WHAT THE TASK REQUIRES - Below is some data; print it all back exactly.

RECORDED DATA -

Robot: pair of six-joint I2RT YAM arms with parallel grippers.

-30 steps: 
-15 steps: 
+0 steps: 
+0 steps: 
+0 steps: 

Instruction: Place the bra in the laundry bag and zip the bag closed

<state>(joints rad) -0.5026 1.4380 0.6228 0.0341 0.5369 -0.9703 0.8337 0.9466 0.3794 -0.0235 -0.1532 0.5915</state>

OUTPUT FOR THIS EXERCISE -
Robot: pair of six-joint I2RT YAM arms with parallel grippers.

-30 steps: 
-15 steps: 
+0 steps: 
+0 steps: 
+0 steps: 

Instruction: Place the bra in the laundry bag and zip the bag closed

<state>(joints rad) -0.5026 1.4380 0.6228 0.0341 0.5369 -0.9703 0.8337 0.9466 0.3794 -0.0235 -0.1532 0.5915</state>

That concludes the output for this exercise.